* **What to do**
Using the records that follow, work out how many lines hold the string "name" and provide that number only.

== Segment start ==

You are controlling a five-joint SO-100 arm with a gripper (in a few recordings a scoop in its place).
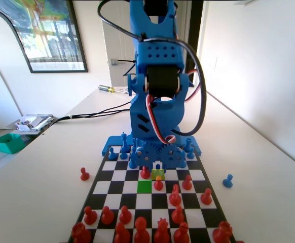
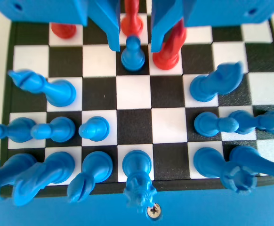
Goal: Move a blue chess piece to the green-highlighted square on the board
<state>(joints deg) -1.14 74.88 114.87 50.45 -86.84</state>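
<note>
In the wrist view a small blue chess piece [image 2: 132,54], a pawn with a ball head, stands upright on the board [image 2: 134,92]. My gripper [image 2: 136,43] is open around it, one jaw on each side with a small gap to the pawn. In the fixed view the gripper [image 1: 156,163] hangs low over the yellowish-olive square [image 1: 158,174], where the pawn [image 1: 158,167] stands. The green-highlighted square [image 1: 144,186] lies one cell nearer the camera and one to the left, with nothing on it.
A red piece [image 2: 167,49] stands right beside the right jaw and another red piece [image 2: 132,19] just beyond the pawn. Red pawns [image 1: 145,173] [image 1: 158,184] flank the green square. Blue pieces [image 2: 61,92] crowd the rows behind. A blue pawn [image 1: 228,180] lies off the board.
</note>
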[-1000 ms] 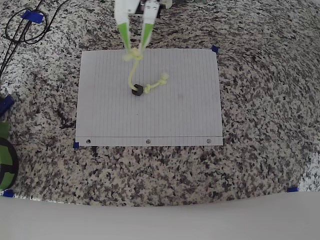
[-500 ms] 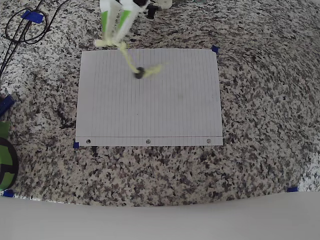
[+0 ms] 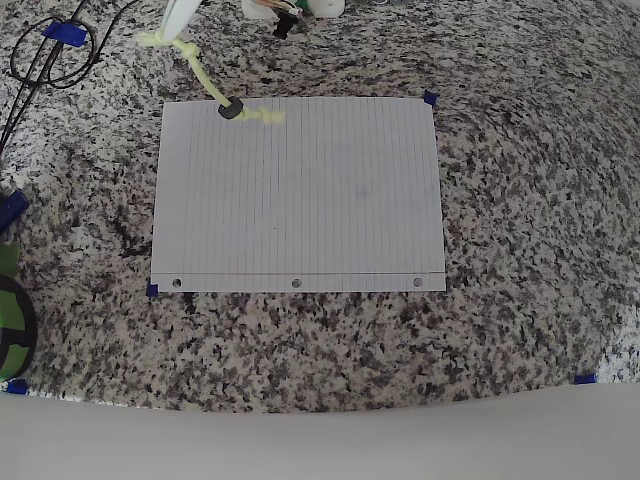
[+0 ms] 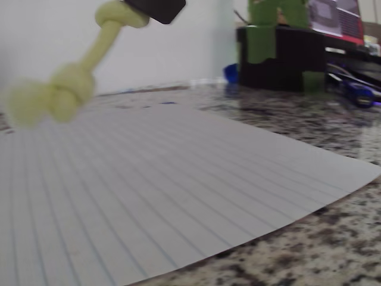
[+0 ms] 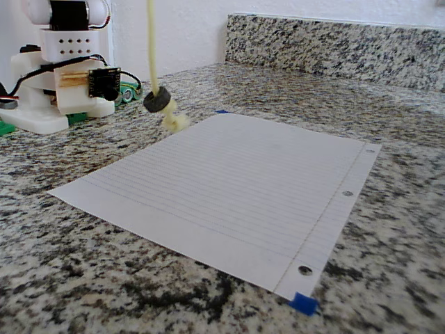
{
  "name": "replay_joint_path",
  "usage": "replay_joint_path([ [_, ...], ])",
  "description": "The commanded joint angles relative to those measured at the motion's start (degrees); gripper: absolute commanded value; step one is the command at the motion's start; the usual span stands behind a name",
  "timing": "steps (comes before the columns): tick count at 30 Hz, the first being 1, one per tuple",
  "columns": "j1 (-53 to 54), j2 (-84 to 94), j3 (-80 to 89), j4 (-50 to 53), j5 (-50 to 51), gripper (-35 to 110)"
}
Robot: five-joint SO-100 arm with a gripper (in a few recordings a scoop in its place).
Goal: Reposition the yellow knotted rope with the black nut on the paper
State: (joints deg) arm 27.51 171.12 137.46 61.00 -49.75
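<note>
The yellow knotted rope (image 3: 205, 82) hangs from my gripper (image 3: 172, 30), which is shut on its upper knotted end just beyond the paper's top edge in the overhead view. The black nut (image 3: 232, 109) is threaded on the rope, with the lower knot (image 3: 266, 117) just past it, over the top left part of the paper (image 3: 300, 210). In the fixed view the rope (image 5: 150, 42) drops straight down; the nut (image 5: 157, 101) and end knot (image 5: 174, 122) dangle in the air above the far edge of the paper (image 5: 243, 181). The wrist view shows the knot (image 4: 53, 95) and nut (image 4: 156, 7) close up.
Black cables (image 3: 45, 55) coil at the overhead view's top left. A green object (image 3: 10, 320) lies at the left edge. Blue tape marks (image 3: 430, 98) sit at the paper's corners. The arm's white base (image 5: 59, 69) stands behind the paper; a granite backsplash (image 5: 334, 49) lines the counter.
My gripper has swung left and back with the rope. The nut and lower knot rose off the paper's middle and now hang near its top left edge.
</note>
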Motion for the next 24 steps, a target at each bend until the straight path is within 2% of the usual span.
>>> replay_joint_path([
  [1, 1.41, -2.99, -4.22, -0.53, 0.62, 0],
  [7, 5.36, -10.99, -12.22, 0.35, 0.44, 0],
  [15, 13.89, -23.20, -12.22, -5.45, 3.34, 0],
  [18, 13.97, -26.72, -12.22, -8.35, 10.46, 0],
  [24, 10.46, -28.48, -10.72, -12.30, 34.01, 0],
])
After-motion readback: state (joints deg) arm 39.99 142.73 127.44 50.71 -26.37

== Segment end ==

* **Response box**
2